● **WORK ORDER**
Leaving out all pictures, give again each line exactly, from the start of the listing through the line that contains "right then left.".

RAW DATA START

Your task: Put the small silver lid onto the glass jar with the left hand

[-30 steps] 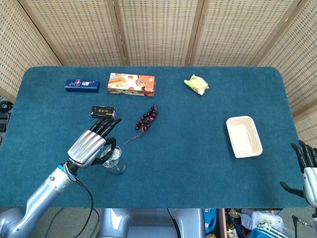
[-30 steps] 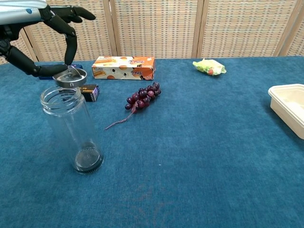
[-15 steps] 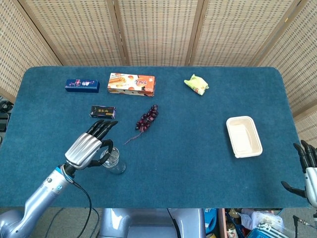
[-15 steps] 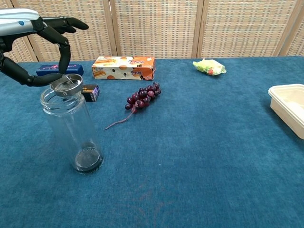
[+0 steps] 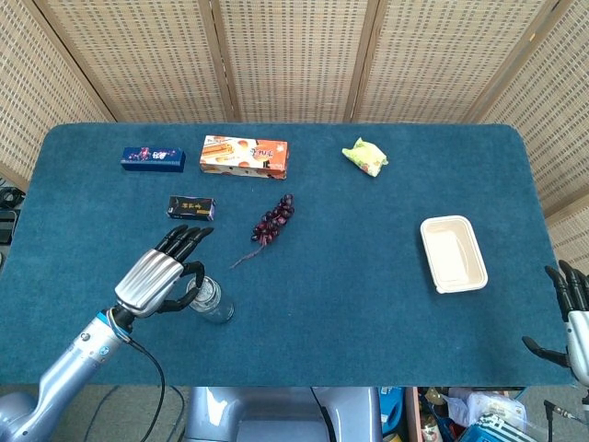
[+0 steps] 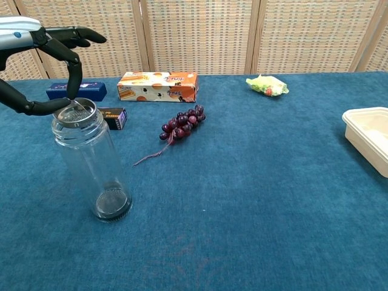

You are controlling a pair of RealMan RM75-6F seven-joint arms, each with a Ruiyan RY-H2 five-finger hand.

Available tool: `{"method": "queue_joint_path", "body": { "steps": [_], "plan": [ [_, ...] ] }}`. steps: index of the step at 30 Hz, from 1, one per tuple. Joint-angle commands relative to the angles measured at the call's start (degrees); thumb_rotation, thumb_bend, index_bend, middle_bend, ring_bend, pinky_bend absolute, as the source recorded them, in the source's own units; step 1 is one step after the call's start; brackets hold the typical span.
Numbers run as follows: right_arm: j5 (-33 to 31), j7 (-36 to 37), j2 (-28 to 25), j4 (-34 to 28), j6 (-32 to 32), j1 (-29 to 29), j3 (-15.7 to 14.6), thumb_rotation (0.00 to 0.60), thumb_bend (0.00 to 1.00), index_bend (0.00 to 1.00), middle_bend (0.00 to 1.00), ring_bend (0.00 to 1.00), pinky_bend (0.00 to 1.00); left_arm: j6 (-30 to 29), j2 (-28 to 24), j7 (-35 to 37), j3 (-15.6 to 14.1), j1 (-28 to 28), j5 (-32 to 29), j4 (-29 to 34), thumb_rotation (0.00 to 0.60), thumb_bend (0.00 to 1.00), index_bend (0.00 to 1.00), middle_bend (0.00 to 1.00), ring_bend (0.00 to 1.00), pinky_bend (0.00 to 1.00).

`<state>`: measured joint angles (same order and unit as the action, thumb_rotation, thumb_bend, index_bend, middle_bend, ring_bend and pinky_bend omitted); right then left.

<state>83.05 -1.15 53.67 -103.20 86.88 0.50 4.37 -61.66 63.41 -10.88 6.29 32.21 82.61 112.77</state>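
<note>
Blue table (image 5: 368, 276). Glass jar (image 6: 91, 163), upright, near left. Left hand (image 5: 156, 276) above jar mouth, thumb and a finger pinching small silver lid (image 6: 74, 112), which sits on the jar rim. Right hand (image 5: 571, 318), near right edge, fingers apart, holding nothing.

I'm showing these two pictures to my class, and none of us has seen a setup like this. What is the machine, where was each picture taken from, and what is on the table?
It is a two-armed robot with humanlike hands. One camera looks down from its head, the other forward from its chest. The left hand pinches a small silver lid at the mouth of an upright glass jar. The right hand waits open at the table edge. On the blue table lie grapes, an orange box, two small dark boxes, a green packet and a white tray.
</note>
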Motion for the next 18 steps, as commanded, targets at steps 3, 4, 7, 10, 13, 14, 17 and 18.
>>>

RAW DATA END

● **WRITTEN SOLUTION**
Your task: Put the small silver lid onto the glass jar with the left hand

[-30 steps] 
[-30 steps] 
[-15 steps] 
[-15 steps] 
[+0 steps] 
[+0 steps] 

You are controlling a pair of RealMan RM75-6F seven-joint arms, each with a Ruiyan RY-H2 five-finger hand.

Available tool: `{"method": "queue_joint_path", "body": { "steps": [_], "plan": [ [_, ...] ] }}`. steps: index of the step at 30 Hz, from 1, one per tuple. Joint-angle commands relative to the angles measured at the call's start (degrees); thumb_rotation, thumb_bend, index_bend, middle_bend, ring_bend, pinky_bend absolute, as the source recorded them, in the source's own units; step 1 is one step after the call's start; brackets hold the typical span.
Numbers run as follows: right_arm: j5 (-33 to 31), j7 (-36 to 37), j2 (-28 to 25), j4 (-34 to 28), j6 (-32 to 32), j1 (-29 to 29), j3 (-15.7 to 14.6), thumb_rotation (0.00 to 0.60), thumb_bend (0.00 to 1.00), index_bend (0.00 to 1.00), middle_bend (0.00 to 1.00), ring_bend (0.00 to 1.00), pinky_bend (0.00 to 1.00); left_arm: j6 (-30 to 29), j2 (-28 to 24), j7 (-35 to 37), j3 (-15.6 to 14.1), j1 (-28 to 28), j5 (-32 to 29), j4 (-29 to 34), thumb_rotation (0.00 to 0.60), thumb_bend (0.00 to 1.00), index_bend (0.00 to 1.00), middle_bend (0.00 to 1.00), ring_bend (0.00 to 1.00), pinky_bend (0.00 to 1.00).

`<state>`: measured joint angles (same order and unit as the action, thumb_rotation, thumb_bend, index_bend, middle_bend, ring_bend and pinky_bend omitted); right then left.

This finishes the answer.